Depois de estalar a polémica nos media, a directora do programa nacional de luta contra a SIDA do Brasil, Mariângela Simão, referiu à revista “Época” estar preocupada com a possibilidade de que prevalecesse, nos meios de comunicação e na população em geral, a percepção de que não há risco de SIDA para heterossexuais «“Essa é uma idéia perigosa”, diz ela. Além disso teme que a direcção da OMS esteja se inclinando para posições que ela considera erradas – e que estão presentes nos artigos de James Chin. Uma dessas posições é a “medicalização” do combate à epidemia, representada, por exemplo, pela idéia da circuncisão em massa. Ela foi apresentada em um texto recente da revista The Economist como panacéia universal contra a transmissão do HIV. Estudos mostram que a circuncisão reduz a possibilidade de infecção em populações com índices elevados (mais de 15%) de prevalência de HIV. “Alguém acha que é possível baixar um avião cheio de médicos e circuncidar milhões de pessoas na África?”, pergunta Mariângela.

A outra tendência detectada pela médica brasileira é a de combater a epidemia com a pregação da abstinência sexual. Isso foi tentado pelo governo Bush nos Estados Unidos, diz ela, e não funcionou, mas continua voltando à agenda por trás de argumentos sobre o “comportamento sexual” das pessoas. “Há juízos morais por trás dessas coisas”, diz ela. Exemplo de sucesso no mundo inteiro, a campanha brasileira de combate à Aids assume que as pessoas farão sexo quando, como e com quem quiserem – e insiste com uma mensagem simples e fácil de entender, a da proteção permanente. Os números de São Paulo, capital nacional da epidemia, sugerem que esse método funciona. Em 1995, no auge da crise, foram notificados 4 112 novos casos de Aids na cidade. Em 2007 eles foram 1 693 – 34% a menos do que no ano anterior.

No ano passado, 13% dos novos casos de Aids no país envolveram homossexuais. “Há um crescimento evidente do número de casos entre heterossexuais”, diz ela. “Isso é tão claro que dizemos que epidemia está se feminilizando.” Vinte anos atrás, havia no Brasil 27 homens infectados por HIV para cada mulher. Hoje, essa proporção caiu para 1,6 homens por mulher. A tendência é clara, diz a epidemiologista brasileira – e é a mesma em toda parte. Os gráficos da OMS mostram que entre 1990 e 2007 cresceu o número de mulheres infectadas em todas as partes do Terceiro Mundo e da Europa Oriental. Na África ao Sul do Sahara, as mulheres são 60% dos doentes. Na América Latina e na Europa Oriental o percentual está por volta de 26% – 14 pontos percentuais acima de 1990.»
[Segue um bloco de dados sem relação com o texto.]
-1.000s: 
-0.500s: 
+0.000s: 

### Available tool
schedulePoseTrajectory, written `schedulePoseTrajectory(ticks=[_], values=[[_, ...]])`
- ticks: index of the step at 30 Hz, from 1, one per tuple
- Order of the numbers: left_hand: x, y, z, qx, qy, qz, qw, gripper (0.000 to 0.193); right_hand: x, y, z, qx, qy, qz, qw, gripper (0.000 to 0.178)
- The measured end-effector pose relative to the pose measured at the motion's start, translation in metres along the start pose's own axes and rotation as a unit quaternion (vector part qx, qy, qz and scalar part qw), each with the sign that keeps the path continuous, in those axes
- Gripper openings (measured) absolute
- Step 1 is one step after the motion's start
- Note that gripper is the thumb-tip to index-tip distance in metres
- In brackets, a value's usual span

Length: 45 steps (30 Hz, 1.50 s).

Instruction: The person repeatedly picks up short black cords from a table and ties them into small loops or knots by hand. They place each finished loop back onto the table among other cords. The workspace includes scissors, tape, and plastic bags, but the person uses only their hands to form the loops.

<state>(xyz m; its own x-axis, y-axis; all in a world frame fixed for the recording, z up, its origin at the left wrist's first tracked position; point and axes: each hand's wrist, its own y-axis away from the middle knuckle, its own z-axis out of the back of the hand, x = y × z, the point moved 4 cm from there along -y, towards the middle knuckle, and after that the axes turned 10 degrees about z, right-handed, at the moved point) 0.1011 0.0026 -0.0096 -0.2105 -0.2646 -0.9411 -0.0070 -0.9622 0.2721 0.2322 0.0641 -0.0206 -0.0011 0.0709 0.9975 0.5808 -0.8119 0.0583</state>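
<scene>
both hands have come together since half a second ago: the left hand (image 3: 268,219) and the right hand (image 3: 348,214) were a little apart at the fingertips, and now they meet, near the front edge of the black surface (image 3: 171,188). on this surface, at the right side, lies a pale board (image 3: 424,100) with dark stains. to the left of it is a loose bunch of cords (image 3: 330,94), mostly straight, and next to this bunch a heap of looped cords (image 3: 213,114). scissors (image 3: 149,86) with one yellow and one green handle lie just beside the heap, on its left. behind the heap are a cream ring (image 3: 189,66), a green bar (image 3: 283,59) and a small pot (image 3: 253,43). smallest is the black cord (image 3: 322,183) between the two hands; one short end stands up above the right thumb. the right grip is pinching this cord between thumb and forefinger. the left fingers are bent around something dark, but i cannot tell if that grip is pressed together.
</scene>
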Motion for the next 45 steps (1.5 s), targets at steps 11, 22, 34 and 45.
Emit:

Portanto, concluir pela impossibilidade de uma pandemia à escala mundial e dar como certo que uma maior prevalência da doença num qualquer grupo justifica o uso do conceito de “grupo de risco” parece-me não só abusivo, como perigoso, com evidentes implicações negativas sobre as abordagens preventivas, únicas disponíveis para evitar a propagação da infecção – relembro a inexistência de uma vacina.

Tal posição não exclui a necessidade de uma gestão séria dos recursos económicos disponíveis, do mesmo modo que não exclui a obrigação de se fazerem diferentes campanhas, direccionadas para populações alvo, com mensagens adaptadas a cada um desses públicos - sempre muito agressivas, digo eu.

Mas usar as diferenças de opinião face às estratégias preventivas para chegar a estas conclusões é grave, desonesto e criminoso. Perante tão abjectas posições sou tentada a borrifar-me na discussão da existência de uma atitude preconceituosa subjacente…

 

Ps: estou com muito pouco tempo, podem eventualmente faltar links, prometo rever o texto e, a existirem, corrigir eventuais falhas formais.